12. Enfin, on aurait pu croire qu'un allié puissant insisterait pour que l'état qui appelle, et travaille à la destruction d'Israël lui refuserait la capacité d'atteindre cet objectif. Il n'ya tout simplement aucune justification pour permettre à Téhéran la capacité d'enrichissement de l'uranium. Il a menti à la communauté internationale sur son programme nucléaire. Il a construit des installations secrètes afin d'avancer vers la bombe. Il n'a pas «droit» à l'enrichissement. Il peut recevoir du combustible nucléaire, comme plus d'une douzaine de pays dans le monde entier, à partir de puissances nucléaires légitimes pour son programme nucléaire soi-disant pacifique. L'objectif central de la politique des États-Unis à cet égard ne doit pas être simplement d'interdire les armes nucléaires iraniennes, mais  contester à l'Iran la capacité de construire des armes nucléaires. L'Iran peut être invoqué pour abuser d'une clémence à cet égard, avec une immense menace conséquente pour Israël et d'autres dans la région. Réticence curieuse de l'administration Obama à user de son influence économique pour atteindre un accord qui démonte le programme nucléaire de l'Iran quitte à mettre Israël en réel danger, porter atteinte à la sécurité d'autres intérêts américains dans la région, et les risques d'une course aux armements nucléaires au Moyen-Orient - le contraire de la vision chéri du président d'un désarmement nucléaire éventuel.

 

Vous pourriez penser que la liste ci-dessus est la moindre qu'Israël pourrait raisonnablement attendre de l'administration américaine. Mais non. Le processus
de paix s'est effondré et Israël a obtenu une part disproportionnée du reproche.

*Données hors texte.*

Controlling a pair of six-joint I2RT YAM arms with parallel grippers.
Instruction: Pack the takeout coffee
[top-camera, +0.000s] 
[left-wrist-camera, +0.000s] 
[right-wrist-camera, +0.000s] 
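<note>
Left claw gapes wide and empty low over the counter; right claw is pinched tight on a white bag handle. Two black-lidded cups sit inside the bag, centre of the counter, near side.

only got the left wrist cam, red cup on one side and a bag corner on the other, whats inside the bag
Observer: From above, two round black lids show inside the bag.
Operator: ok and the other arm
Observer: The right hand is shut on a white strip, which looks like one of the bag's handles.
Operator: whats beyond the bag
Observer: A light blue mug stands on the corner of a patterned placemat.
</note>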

Le Hamas, qui commet dans sa propre charte l'eradication d'Israël, fait maintenant partie parti d'un gouvernement palestinien internationalement reconnu. Et les P5 +1
nations, menés par les États-Unis, travaillent àun accord qui consacrera les
capacités d'enrichissement d'uranium de l'Iran. Israël ne peut pas être un allié
parfait, mais nous méritions mieux que cela.